Poster
Boosting Multi-View Indoor 3D Object Detection via Adaptive 3D Volume Construction
Runmin Zhang · Zhu Yu · Si-Yuan Cao · Lingyu Zhu · Guangyi Zhang · Xiaokai Bai · Hui-liang Shen
This work presents SGCDet, a novel multi-view indoor object detection framework based on adaptive 3D volume construction. Unlike previous approaches that restrict the receptive field of voxels to fixed locations on images, we introduce a geometry and context aware aggregation module to integrate geometric and contextual information within an adaptive region, enhancing the representation capability of voxel features. Furthermore, we propose a sparse volume construction strategy that adaptively identifies and selects voxels with a high occupancy probability for feature refinement, minimizing redundant computation in free space. Benefiting from the above designs, our framework achieves effective and efficient volume construction in an adaptive way. Better still, our network can be supervised using only 3D bounding boxes, eliminating the dependence on ground-truth scene geometry.
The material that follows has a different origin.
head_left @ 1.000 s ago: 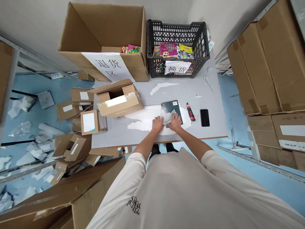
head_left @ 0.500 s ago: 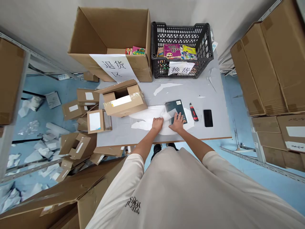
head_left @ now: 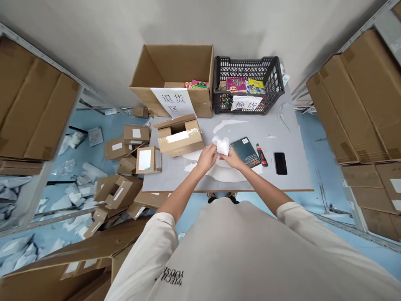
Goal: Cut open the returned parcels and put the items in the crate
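Both hands meet over the grey table (head_left: 294, 167), holding a crumpled piece of white paper (head_left: 223, 146) between them. My left hand (head_left: 208, 157) has its fingers closed at the paper's left side. On its right side my right hand (head_left: 232, 159) grips it, fingers curled. A dark green book (head_left: 246, 151) lies back cover up just right of my right hand. White torn paper (head_left: 227, 173) is spread flat beneath my hands. The red and black box cutter (head_left: 262, 155) rests right of the book, and a black phone (head_left: 280, 163) lies farther right.
An open cardboard box (head_left: 181, 136) and a smaller labelled box (head_left: 148, 160) stand at the table's left. Behind are a large carton (head_left: 200, 102) and a black crate (head_left: 272, 98), both holding books. Boxes and white scraps cover the floor at left.
The white paper has been lifted off the book and bunched between both hands. My right hand has left the book and closed on the paper. The camera view has shifted.
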Demonstrator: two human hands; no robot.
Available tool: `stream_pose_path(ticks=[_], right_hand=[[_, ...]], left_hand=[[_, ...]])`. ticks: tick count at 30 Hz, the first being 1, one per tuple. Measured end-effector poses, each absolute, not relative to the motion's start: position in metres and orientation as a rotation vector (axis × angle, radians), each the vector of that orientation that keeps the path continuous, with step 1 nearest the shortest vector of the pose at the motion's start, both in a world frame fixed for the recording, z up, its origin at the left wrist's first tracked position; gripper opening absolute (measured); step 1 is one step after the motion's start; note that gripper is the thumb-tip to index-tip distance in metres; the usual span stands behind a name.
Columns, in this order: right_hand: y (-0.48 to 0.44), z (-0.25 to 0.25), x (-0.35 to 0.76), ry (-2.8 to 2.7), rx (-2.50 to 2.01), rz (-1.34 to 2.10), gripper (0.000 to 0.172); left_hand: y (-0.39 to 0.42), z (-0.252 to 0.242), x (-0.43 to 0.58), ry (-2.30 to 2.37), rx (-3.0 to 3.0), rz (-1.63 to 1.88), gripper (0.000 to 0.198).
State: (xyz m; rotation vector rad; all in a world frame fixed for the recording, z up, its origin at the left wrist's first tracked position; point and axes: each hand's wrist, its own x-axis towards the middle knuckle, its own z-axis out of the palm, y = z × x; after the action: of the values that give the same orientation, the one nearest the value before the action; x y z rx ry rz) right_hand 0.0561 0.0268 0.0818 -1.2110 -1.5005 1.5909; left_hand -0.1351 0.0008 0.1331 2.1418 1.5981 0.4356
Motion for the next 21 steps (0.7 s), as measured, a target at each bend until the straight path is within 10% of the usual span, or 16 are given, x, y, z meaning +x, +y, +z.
stream_pose_path(ticks=[14, 21], right_hand=[[0.15, 0.122, -0.133, -1.786, -0.816, 1.397, 0.031], [0.121, 0.11, -0.132, -2.124, -1.269, 0.807, 0.07]], left_hand=[[0.033, 0.154, -0.276, 1.996, 2.034, 0.823, 0.041], [0.075, 0.121, -0.306, 2.125, 1.892, 0.403, 0.038]])
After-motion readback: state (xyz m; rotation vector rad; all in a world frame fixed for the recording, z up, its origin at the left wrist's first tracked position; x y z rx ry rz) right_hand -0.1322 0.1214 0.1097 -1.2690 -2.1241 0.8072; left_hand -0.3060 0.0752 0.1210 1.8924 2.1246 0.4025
Experimental results demonstrate that SGCDet achieves state-of-the-art performance on the ScanNet and ARKitScenes datasets. Compared to the previous state-of-the-art approach, our SGCDet reduces training memory, training time, inference memory, and inference time by 42.9\%, 47.2\%, 50\%, and 40.8\%, respectively, while achieving notable improvements in mAP@0.50 of 3.9 on ScanNet and 3.3 on ARKitScenes.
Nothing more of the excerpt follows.